> [TASK TO CARRY OUT] Only the lines of the data below from the one with "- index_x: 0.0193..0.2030" through the one with "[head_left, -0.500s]" are wanted. Repeat them exactly.

>>>>

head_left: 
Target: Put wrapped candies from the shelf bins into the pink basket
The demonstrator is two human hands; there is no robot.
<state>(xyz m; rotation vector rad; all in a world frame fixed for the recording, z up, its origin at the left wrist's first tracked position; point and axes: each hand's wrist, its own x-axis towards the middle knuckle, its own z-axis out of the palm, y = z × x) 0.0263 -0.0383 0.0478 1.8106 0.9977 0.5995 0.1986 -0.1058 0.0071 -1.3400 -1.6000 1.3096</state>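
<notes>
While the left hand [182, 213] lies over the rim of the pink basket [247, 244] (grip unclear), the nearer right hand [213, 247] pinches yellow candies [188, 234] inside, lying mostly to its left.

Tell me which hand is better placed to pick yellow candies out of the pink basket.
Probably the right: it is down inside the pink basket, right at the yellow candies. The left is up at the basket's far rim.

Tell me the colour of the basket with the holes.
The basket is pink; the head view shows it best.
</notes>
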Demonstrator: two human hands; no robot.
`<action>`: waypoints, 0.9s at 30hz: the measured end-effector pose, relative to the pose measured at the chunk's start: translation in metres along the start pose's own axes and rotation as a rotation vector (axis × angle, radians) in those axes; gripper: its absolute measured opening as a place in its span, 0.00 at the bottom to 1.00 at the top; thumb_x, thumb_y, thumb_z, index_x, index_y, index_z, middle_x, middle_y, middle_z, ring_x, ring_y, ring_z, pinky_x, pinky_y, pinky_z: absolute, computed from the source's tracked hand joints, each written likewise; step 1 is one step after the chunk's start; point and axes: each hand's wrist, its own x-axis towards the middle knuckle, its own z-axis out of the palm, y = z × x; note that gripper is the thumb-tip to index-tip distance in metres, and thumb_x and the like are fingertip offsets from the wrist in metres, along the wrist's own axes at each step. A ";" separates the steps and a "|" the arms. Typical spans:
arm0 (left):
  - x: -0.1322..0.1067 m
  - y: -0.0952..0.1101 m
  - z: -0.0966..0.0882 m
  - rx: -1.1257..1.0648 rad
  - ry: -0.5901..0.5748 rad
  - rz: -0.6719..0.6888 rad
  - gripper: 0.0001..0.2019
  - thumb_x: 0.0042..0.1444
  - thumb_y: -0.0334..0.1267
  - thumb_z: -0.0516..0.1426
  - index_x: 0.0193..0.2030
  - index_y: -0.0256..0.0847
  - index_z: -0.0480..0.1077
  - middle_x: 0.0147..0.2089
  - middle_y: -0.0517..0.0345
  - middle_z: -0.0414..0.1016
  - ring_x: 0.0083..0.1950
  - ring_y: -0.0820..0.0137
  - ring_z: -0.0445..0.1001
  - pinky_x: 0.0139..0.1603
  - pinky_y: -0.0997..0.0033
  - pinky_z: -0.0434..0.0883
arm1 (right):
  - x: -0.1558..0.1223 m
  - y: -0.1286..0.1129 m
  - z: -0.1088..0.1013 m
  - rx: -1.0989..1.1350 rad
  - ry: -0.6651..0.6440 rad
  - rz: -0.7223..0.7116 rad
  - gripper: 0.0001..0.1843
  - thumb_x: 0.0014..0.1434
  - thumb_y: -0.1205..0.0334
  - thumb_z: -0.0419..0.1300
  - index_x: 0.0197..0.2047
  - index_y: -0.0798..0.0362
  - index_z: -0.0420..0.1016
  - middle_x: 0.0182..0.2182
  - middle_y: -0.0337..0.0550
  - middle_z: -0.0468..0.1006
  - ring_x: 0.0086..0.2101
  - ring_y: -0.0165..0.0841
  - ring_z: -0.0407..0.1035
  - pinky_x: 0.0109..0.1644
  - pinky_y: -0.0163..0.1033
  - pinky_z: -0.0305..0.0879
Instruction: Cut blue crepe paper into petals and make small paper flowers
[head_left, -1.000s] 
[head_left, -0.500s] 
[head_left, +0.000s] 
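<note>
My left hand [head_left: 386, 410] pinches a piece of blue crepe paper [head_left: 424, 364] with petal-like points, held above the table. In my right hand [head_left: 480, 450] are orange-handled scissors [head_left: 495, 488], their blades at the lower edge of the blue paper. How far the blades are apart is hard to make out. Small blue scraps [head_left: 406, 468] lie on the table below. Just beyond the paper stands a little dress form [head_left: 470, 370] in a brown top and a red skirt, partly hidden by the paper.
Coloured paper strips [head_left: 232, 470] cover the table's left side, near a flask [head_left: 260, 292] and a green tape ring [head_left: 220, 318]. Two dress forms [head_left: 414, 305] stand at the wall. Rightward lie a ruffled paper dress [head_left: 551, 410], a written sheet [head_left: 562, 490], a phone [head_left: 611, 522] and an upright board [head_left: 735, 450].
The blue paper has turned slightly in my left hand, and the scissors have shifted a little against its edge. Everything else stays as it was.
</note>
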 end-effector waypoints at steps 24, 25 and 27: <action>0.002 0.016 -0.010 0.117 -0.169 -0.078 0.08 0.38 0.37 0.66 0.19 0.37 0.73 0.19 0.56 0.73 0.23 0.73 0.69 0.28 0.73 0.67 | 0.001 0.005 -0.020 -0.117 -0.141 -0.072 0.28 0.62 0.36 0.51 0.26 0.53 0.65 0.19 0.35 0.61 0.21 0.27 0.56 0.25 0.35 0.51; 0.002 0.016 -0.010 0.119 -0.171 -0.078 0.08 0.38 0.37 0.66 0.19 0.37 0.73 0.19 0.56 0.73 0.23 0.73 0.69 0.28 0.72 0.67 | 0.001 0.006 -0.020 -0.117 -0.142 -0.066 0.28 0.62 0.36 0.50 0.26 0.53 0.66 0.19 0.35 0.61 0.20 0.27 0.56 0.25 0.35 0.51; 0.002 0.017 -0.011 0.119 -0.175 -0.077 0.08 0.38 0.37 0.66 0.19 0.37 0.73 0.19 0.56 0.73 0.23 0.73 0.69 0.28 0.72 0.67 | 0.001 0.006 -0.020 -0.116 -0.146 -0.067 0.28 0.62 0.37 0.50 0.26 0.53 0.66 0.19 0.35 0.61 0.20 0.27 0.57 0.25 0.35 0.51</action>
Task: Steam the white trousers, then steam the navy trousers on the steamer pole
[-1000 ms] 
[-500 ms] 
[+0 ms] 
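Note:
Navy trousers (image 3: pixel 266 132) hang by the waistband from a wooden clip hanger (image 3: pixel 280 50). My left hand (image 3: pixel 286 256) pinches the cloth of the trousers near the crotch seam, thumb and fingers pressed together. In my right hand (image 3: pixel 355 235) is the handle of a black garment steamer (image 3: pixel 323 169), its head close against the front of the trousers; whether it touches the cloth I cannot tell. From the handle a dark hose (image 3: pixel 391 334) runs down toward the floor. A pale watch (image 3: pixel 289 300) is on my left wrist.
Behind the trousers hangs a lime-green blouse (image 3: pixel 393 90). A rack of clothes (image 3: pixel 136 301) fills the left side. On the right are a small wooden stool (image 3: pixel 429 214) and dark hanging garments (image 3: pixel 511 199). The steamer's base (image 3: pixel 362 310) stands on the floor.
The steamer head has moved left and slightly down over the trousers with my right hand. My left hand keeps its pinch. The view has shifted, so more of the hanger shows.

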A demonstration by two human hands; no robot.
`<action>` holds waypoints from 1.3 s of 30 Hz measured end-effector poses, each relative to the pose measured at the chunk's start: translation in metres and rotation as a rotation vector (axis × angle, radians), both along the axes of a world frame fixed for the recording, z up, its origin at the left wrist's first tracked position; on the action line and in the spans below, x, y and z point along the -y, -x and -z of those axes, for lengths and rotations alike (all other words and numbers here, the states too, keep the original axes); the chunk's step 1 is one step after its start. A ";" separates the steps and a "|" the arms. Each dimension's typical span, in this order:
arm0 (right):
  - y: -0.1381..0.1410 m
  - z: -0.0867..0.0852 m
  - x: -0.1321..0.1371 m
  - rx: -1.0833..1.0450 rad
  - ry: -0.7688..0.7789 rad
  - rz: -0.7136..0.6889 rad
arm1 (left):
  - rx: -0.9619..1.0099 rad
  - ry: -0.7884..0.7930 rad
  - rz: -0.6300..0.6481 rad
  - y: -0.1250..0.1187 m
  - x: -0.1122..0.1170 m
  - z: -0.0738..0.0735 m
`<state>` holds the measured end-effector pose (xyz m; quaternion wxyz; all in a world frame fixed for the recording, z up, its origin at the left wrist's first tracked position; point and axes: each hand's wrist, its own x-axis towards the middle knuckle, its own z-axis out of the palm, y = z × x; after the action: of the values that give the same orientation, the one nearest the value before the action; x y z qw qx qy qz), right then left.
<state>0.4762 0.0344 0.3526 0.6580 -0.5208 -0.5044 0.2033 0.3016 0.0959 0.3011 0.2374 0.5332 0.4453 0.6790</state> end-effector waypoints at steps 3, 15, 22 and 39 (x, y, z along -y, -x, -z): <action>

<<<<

> [RESULT OF THIS EXERCISE]
  - index_x: 0.0193..0.2030
  - index_y: -0.0256..0.0847
  - index_z: -0.0480..0.1077
  - middle_x: 0.0147..0.2089
  - middle_y: -0.0517..0.0345
  - middle_z: -0.0414..0.1016
  - ring_x: 0.0083..0.1950
  - ring_y: -0.0820..0.0137
  - ring_z: -0.0445..0.1001
  - pinky_x: 0.0139..0.1603
  - pinky_y: -0.0997..0.0033
  - pinky_z: -0.0434..0.0883
arm1 (right):
  - x: -0.1558..0.1223 m
  - y: -0.1286..0.1129 m
  - z: -0.1088..0.1013 m
  - rx: -1.0989..1.1350 rad
  - ry: -0.6651..0.6440 rad
  - rz: -0.7223..0.7116 rad
  - gripper: 0.0001..0.1843
  - thumb_x: 0.0014..0.1434
  - thumb_y: -0.1205..0.0334
  - thumb_z: -0.0419..0.1300
  - index_x: 0.0197..0.2047
  - index_y: -0.0798..0.0362
  - index_z: -0.0420..0.1016
  - middle_x: 0.0182..0.2182
  - middle_y: -0.0337..0.0550
  - middle_z: -0.0468..0.1006
  - ring_x: 0.0086..0.2101
  - ring_y: -0.0165..0.0841
  - ring_z: -0.0407..0.1035
  - pinky_x: 0.0109..0.1644
  - pinky_y: -0.0163..0.1033
  - pinky_z: -0.0305..0.0879
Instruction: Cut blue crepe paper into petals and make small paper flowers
[head_left, -1.000s] 
[head_left, -0.500s] 

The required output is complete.